This luxury Sanctuary Cove estate offers prime fairway frontage beside Australia’s only Arnold Palmer-designed golf course.

By Kirsten Craze
Fri, Jul 18, 2025 1:00pmGrey Clock 2 min

Golf connoisseurs with a love of architecture can hit a hole in one with this palatial estate in the exclusive Masters Enclave gated community. 

The sprawling 1798sq m Sanctuary Cove property was recognised as one of Queensland’s Top 50 Amazing Homes in 2023 by The Courier Mail and sits alongside the country’s only Arnold Palmer-designed golf course, The Pines. 

Recognised as one of Australia’s best and most challenging courses, The Pines is a 101ha 18-hole course within an established pine forest. With eight man-made lakes, it is home to an abundance of native wildlife, including rare birds and plenty of kangaroos. 

“When I think of great golf in Australia, I think of The Pines at Sanctuary Cove, a true test of the game,” pro-golfer Adam Scott has said of the famous green. 

Listed with Matt Gates of Ray White Sanctuary Cove, the modern mansion is on the market via private treaty sale with a price guide of $8.495 million. The property last sold in 2022 for $6.6 million according to title records.  

Prior to that exchange, the designer home had been the glamorous weekender of retired telco executive and one-time local Bentley and Rolls-Royce dealer, David Baird, and his wife, Marion. They purchased the home, which fronts the 14th and 15th fairways, for $6.5 million in 2018. 

A single-level residence, the four-bedroom house has a palatial 900sq m of living space and benefits from an extraordinary 80m of uninterrupted fairway frontage, giving the owners a prime position to enjoy the member-only course. 

Meticulously curated to appeal to a design-savvy buyer, the house has multiple living and entertaining zones which all open up to the great outdoors and the unrivalled view of the green. 

There are six defined alfresco spaces throughout the property, including an outdoor bar and spa terrace, a courtyard pavilion with fire pit, a beverage hub and bespoke seating. A vast pool and its adjoining spa also overlook the lush green of the fairway. 
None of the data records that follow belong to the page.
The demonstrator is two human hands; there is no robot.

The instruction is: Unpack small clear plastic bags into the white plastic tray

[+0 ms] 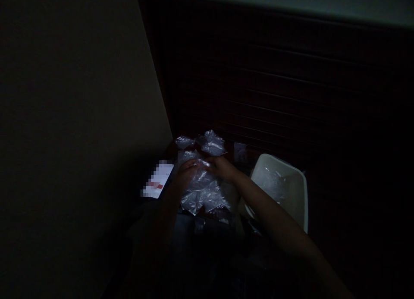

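Observation:
In dim light, my left hand [187, 169] and my right hand [220, 166] meet over a pile of crinkled clear plastic bags. Between them, the fingers of both hands close on one clear plastic bag [203, 174]. More bags [207, 199] lie just below it, catching the light. Behind my hands sits a bunched clear bag [211, 143], with a smaller plastic piece [185, 142] to its left. Shadow and shiny film hide some of my fingertips.
A pale plastic bin [299, 195] with some clear plastic [271, 182] inside stands right, beyond my right forearm. A lit phone screen [161, 178] is at left. A plain wall [80, 74] rises on the left; dark panelling [258, 74] stands behind.

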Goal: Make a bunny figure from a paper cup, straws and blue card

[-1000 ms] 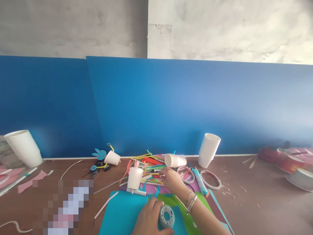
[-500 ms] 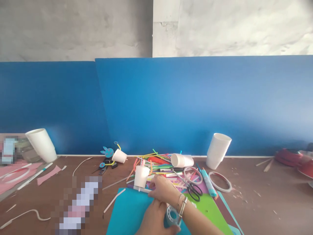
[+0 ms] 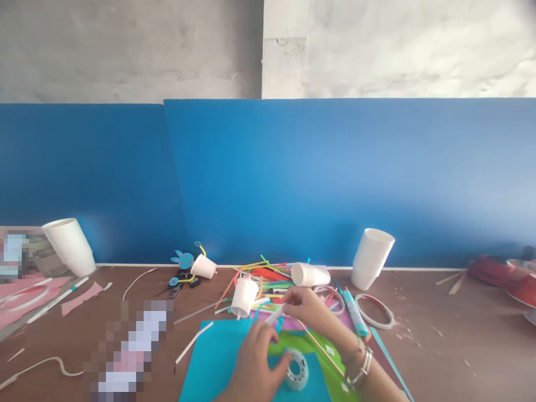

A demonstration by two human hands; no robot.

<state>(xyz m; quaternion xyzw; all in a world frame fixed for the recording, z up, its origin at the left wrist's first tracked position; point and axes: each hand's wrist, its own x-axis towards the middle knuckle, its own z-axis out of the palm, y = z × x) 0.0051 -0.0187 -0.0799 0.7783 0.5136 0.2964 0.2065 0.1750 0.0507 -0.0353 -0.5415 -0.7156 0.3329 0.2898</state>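
Note:
My right hand (image 3: 309,308) is closed in a pinch on the upper end of a short whitish strip of tape (image 3: 275,316). The strip's lower end meets the curled fingers of my left hand (image 3: 256,363). Beside my left thumb, touching it, is a roll of clear tape (image 3: 297,371) over the blue paper (image 3: 215,357). Just beyond my hands a white paper cup (image 3: 244,297) stands upside down or tilted, I cannot tell which, with a straw end poking out below. Light blue strips lie behind my fingers, partly hidden.
A heap of coloured straws and strips (image 3: 268,273) lies behind the cup, with stacked small cups (image 3: 310,274) on it. Tall white cups (image 3: 372,258) stand right, near a glue tube (image 3: 355,314) and a tape ring (image 3: 376,311). Green paper (image 3: 293,341) lies under the wooden stick (image 3: 322,352).
My right hand has moved right and up, off the tape roll, which shows more fully now. The strip has left the cup's base and slants between my hands. The cup has tilted.

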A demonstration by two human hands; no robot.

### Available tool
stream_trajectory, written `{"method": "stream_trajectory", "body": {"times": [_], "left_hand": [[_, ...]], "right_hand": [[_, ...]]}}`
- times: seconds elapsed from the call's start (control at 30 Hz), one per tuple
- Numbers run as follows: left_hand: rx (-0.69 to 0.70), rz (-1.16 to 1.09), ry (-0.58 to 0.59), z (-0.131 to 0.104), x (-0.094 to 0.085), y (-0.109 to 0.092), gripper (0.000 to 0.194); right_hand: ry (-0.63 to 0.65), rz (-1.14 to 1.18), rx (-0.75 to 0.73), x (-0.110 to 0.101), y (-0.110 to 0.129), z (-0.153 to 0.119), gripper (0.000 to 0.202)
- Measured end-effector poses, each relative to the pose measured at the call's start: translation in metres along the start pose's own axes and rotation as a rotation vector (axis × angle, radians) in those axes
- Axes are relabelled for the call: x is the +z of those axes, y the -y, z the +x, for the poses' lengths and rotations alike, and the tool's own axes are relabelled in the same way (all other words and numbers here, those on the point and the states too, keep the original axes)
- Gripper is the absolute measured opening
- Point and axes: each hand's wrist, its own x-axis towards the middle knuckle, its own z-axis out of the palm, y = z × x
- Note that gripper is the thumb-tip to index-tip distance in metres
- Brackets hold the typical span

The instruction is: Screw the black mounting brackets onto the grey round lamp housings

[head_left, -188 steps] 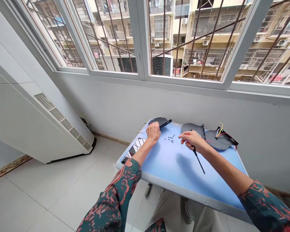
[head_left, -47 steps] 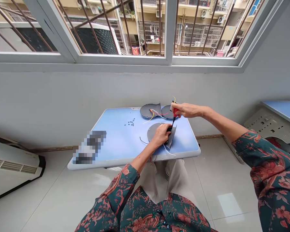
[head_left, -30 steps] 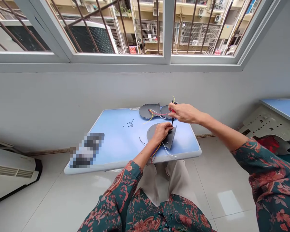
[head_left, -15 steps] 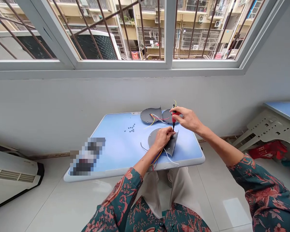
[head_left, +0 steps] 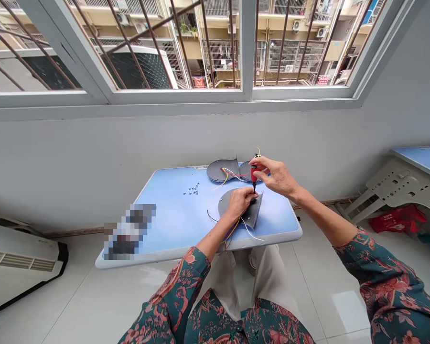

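Observation:
A red and black screwdriver [head_left: 253, 174] stands nearly upright in my right hand [head_left: 277, 177], whose fingers close round its handle. Its tip meets a dark grey rounded panel [head_left: 225, 201] lying near the table's front right edge. My left hand [head_left: 241, 202] rests over this panel, thumb and fingertips pinched together beside the screwdriver's tip. What they pinch is too small to make out. White, yellow, red and dark wires [head_left: 251, 234] come out from under the panel towards the table edge.
Two similar grey panels [head_left: 218, 170] with loose coloured wires lie at the table's back edge. Several small screws [head_left: 192, 190] are scattered left of them on the blue table [head_left: 172, 224]. A blurred-out patch [head_left: 129, 231] covers something at the left end. The window wall stands behind.
The view has shifted slightly. Both hands stay at the same spot on the panel, with the screwdriver upright; the fingers on its handle have moved a little.

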Motion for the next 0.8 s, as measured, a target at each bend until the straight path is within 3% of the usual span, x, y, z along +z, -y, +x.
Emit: {"method": "stream_trajectory", "body": {"times": [0.17,0.3,0.37,0.57,0.8], "left_hand": [[-0.005,-0.017,-0.016,0.0,0.001,0.001,0.015],[-0.033,-0.064,-0.023,0.001,0.004,0.002,0.021],[-0.027,-0.064,-0.027,0.001,0.005,0.003,0.022],[0.041,-0.012,0.009,0.001,0.002,0.004,0.01],[0.138,0.243,0.017,0.001,0.003,0.004,0.015]], "right_hand": [[-0.104,-0.124,0.006,0.01,0.0,0.0,0.025],[-0.025,0.063,0.057,0.005,-0.008,0.002,0.043],[0.0,0.105,0.065,0.004,-0.008,0.002,0.043],[-0.117,-0.129,0.007,0.014,-0.007,0.001,0.029],[-0.093,0.089,0.078,0.004,-0.022,0.002,0.045]]}}
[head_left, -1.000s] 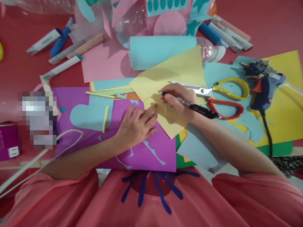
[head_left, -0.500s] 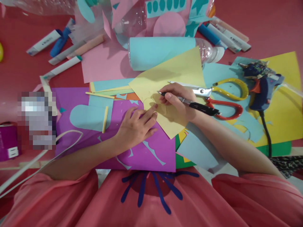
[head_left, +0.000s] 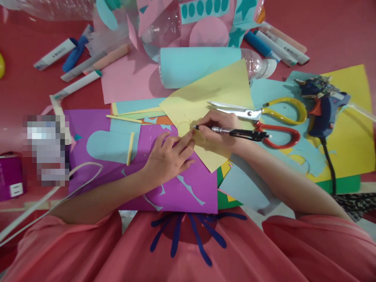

Inside, there are ample places to retreat to, such as the relaxed sunken lounge, as well as the media room for movie nights, and an executive-style office with integrated cabinetry. 

Built for the great entertainer, the sleek contemporary kitchen is complemented by rich timber finishes, black subway tiles, a long eat-at island bench, plus a full butler’s pantry and state-of-the-art appliances. 

Each of the bedrooms has an ensuite, including a separate guest suite, and the spacious main is a private pavilion retreat in itself with a five-star hotel-inspired bathroom featuring a freestanding tub and a grand dressing room. 

The Masters Enclave estate has cutting-edge home automation, a four-car garage with a workshop and an essential golf buggy bay. 

In addition to a world-renowned golf course right on the doorstep, residents within the secure community also have easy access to a marina, waterside cafes and designer boutiques.  

The estate has the convenience of 24-hour security, land and water patrols, medical emergency response, and alarm monitoring. 

Matt Gates of Ray White Sanctuary Cove is listing the Masters Enclave residence with a price guide of $8.495 million.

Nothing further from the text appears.